It seems then the question is if $f$ has an antiderivative, then is it necessary that the function $x \mapsto |f(x)|$ has an antiderivative. Specifically, does there exist differentiable $G:[a,b] \to \mathbb{R}$ such that $G'(x) = |f(x)|$ for all $x \in [a,b]$?

The answer is no -- it is not necessary.

A counterexample is

$$f(x) = \begin{cases}\cos(x^{-1}), & 0 < x \leqslant 1 \\ 0, & x= 0 \end{cases}$$

Here $f$ has an antiderivative

$$F(x) = \int_0^x \cos (t^{-1}) \, dt$$

Since $f$ is continuous on $(0,1]$ we have, directly by the FTC, that $F'(x) = \cos(x^{-1})$ for $0 < x \leqslant 1$. We can also verify that $F(0) = 0$ and

$$\tag{*}F'(0) = \lim_{x \to 0} \frac{F(x) - F(0)}{x} = \lim_{x \to 0}\frac{1}{x}\int_0^x \cos (t^{-1}) \, dt = 0 = f(0) $$

The details of deriving the limit (*) are given here.

On the other hand, we have

$$g(x) = |f(x)| = \begin{cases}|\cos(x^{-1})|, & 0 < x \leqslant 1 \\ 0, & x= 0 \end{cases}$$

Suppose there exists an antiderivative $G$ such that $G'(x) = g(x)$ for all $x \in [0,1]$. Since $g$ is Riemann integrable (continuous except at one endpoint), it follows by the FTC that

$$G(x) - G(0) = \int_0^x g(t) \, dt$$

By continuity of $g$, clearly have $G'(x) = |\cos(x^{-1}|$ for $0 < x \leqslant 1$.

However,

$$\tag{**}G'(0) = \lim_{x \to 0} \frac{G(x) - G(0)}{x} = \lim_{x \to 0}\frac{1}{x}\int_0^x |\cos (t^{-1})| \, dt = \frac{2}{\pi} \neq 0 = g(0) $$

The details of deriving the limit (**) are given here in robjohn's answer.
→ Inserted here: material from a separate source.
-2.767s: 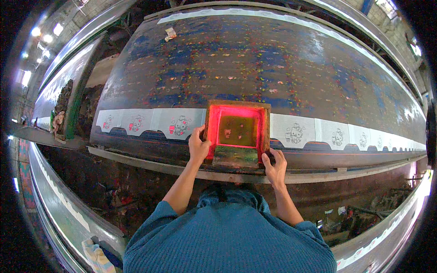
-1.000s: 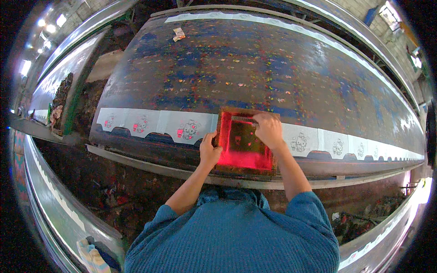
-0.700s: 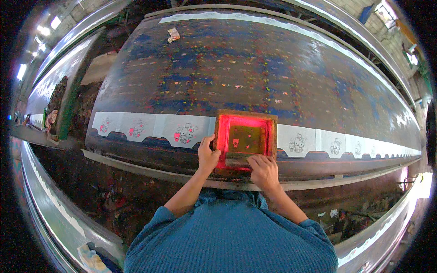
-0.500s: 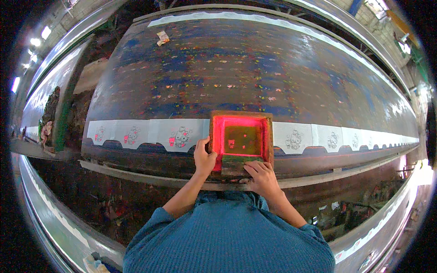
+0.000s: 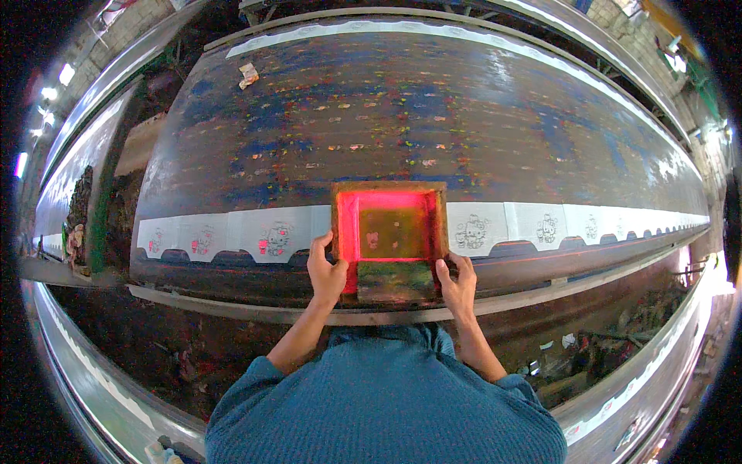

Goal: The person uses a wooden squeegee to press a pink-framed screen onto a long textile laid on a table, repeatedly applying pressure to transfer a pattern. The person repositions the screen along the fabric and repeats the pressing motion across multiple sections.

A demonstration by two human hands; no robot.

This proves that no such antiderivative $G$ exists.

Aside

The issue of integrability of $f$ is peripheral as there are Riemann integrable functions without antiderivatives. Furthermore, if we have

$$F(x) = \int_{[a,x]} f,$$

as a Lebesgue integral and $F'(x) = f(x)$ almost everywhere but not for every $x \in [a,b]$, then $F$ does not qualify as an antiderivative.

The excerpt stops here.